Databases

MySQL to Postgres: 14 gotchas pgloader quietly skipped

On Friday the pgloader output said zero errors. On Monday the invoicing module returned nothing. A cheatsheet from a 240-table MySQL to Postgres migration.

Jacob Molkenboer· Founder · A Brand New Company· 3 Sept 2024· 9 min

Open oak index-card drawer with brass divider, one cream card tabbed in chartreuse, ledger stack and wax-sealed bundle beside it.

Friday, 16:40, Eindhoven. The pgloader summary scrolled past in green: 240 tables, 31 million rows, eleven minutes, zero fatal errors. The new RDS Postgres instance was warm. Smoke tests passed. We closed the laptop.

Monday, 08:12. A Teams ping from the controller at the Brabant industrial supplier we had just cut over. The invoicing module shows zero open invoices.

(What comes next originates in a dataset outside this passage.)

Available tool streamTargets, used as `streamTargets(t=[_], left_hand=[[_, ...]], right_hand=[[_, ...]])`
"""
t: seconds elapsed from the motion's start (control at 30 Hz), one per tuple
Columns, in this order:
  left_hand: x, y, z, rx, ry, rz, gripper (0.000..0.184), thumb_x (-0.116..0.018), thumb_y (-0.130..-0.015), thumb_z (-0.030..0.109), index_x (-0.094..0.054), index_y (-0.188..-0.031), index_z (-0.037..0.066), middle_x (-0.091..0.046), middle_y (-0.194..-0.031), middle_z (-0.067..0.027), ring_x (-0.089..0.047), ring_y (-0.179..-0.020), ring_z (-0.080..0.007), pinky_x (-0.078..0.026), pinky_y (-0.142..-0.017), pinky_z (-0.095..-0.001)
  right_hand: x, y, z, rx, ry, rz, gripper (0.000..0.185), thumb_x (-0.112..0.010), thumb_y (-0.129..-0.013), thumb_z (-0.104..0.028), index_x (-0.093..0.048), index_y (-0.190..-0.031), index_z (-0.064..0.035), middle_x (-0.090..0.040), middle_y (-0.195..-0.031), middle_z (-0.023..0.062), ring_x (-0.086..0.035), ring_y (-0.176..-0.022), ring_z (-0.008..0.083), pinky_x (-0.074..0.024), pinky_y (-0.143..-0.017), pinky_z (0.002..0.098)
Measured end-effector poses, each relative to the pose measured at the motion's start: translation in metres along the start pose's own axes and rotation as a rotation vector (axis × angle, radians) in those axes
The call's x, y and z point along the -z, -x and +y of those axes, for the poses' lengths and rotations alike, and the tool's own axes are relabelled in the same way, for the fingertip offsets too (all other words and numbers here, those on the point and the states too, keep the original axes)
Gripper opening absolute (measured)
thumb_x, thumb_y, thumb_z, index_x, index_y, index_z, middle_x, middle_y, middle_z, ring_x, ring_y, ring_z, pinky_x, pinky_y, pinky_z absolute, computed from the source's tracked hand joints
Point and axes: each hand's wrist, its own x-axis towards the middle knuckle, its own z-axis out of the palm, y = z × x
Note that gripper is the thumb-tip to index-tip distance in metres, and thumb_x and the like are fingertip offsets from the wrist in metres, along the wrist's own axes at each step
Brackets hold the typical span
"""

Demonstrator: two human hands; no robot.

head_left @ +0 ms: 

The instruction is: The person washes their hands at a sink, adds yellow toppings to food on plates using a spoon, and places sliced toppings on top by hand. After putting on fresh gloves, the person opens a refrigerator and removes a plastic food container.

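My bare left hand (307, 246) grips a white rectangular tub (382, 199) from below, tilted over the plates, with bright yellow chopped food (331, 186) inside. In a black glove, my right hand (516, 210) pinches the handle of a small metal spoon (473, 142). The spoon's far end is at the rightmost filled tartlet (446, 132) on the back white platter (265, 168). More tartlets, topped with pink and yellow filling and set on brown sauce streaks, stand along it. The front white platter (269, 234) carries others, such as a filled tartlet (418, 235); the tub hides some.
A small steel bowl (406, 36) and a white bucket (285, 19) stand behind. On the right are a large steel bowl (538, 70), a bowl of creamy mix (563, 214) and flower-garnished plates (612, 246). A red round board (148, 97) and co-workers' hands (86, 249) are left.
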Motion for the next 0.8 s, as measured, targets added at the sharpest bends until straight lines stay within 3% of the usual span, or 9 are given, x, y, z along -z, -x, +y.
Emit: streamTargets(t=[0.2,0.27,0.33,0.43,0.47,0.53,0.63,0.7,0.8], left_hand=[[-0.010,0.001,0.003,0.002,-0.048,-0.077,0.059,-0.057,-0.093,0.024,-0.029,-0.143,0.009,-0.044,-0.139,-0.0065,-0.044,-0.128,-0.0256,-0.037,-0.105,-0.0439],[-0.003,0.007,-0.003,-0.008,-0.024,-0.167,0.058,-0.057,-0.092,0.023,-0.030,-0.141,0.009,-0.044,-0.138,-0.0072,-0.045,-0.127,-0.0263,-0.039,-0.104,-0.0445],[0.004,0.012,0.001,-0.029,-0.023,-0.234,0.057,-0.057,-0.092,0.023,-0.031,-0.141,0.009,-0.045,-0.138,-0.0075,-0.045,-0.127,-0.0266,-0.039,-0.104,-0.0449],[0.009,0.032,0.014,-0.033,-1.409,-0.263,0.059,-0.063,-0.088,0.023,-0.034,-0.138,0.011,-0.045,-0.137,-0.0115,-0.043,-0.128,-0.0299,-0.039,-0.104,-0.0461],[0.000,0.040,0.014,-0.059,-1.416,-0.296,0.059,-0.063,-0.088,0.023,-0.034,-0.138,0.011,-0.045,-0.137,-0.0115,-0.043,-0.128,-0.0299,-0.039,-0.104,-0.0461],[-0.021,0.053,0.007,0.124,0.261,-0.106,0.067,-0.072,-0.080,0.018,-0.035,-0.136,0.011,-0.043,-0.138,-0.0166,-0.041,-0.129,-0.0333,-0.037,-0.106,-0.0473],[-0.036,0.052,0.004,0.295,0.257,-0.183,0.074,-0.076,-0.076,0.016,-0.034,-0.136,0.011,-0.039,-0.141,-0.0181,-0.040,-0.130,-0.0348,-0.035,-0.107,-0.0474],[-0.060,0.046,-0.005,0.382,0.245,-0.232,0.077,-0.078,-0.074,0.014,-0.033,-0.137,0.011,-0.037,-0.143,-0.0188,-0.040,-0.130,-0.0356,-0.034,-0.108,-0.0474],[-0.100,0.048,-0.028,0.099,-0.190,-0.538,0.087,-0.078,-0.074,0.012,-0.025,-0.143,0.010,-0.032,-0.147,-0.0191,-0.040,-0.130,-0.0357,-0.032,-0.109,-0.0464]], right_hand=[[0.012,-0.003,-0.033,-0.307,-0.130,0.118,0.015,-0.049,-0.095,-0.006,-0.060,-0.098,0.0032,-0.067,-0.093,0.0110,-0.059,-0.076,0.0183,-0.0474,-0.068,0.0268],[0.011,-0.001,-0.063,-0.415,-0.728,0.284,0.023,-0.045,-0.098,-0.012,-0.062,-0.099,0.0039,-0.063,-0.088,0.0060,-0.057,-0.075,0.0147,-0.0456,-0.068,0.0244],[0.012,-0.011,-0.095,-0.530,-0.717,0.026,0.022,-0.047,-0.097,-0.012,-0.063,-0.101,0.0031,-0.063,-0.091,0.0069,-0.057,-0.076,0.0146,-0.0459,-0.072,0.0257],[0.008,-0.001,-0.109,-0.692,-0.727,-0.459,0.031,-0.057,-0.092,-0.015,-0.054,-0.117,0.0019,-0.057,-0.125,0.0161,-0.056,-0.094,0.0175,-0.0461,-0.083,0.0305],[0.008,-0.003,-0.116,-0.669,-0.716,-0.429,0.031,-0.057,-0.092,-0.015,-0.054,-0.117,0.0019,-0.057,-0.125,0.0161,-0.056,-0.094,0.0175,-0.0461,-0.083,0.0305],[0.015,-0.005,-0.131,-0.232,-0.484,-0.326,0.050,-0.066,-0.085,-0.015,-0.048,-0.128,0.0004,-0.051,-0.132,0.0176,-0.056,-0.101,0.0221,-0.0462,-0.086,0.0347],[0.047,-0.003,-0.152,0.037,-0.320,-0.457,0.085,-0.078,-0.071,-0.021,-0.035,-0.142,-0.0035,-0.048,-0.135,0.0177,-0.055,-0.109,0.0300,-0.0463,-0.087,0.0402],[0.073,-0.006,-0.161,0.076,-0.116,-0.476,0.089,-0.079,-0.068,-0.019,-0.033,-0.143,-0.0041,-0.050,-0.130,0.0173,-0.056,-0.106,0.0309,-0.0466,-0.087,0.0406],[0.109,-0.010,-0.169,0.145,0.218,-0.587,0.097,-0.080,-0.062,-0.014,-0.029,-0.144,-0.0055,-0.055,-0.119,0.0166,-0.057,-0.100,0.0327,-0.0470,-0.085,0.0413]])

She can see them in pgAdmin. The PHP just refuses to find them.

What follows is the cheatsheet we wish someone had handed us. Fourteen places where pgloader's output read clean but the system, end to end, was not. Grouped by where the silence lives: first the gotchas closest to pgloader's own job, then the ones at the application layer where MySQL was simply more forgiving.

A note on shape. pgloader is excellent at the mechanical work: schema translation, data copy, sequence creation. It is not, and does not claim to be, an application-layer translator. Most of what follows lives in the gap between "the data is in Postgres" and "the PHP application reads from Postgres correctly". With that out of the way:

Schema and type translations that read green

The first cluster sits closest to pgloader's actual job. The translations succeed and the data lands. The translated artefact is then wrong in a way that smoke tests do not surface, because the application is reading exactly the columns it expects to read. These are the ones we think pgloader should have flagged loudest and flagged least.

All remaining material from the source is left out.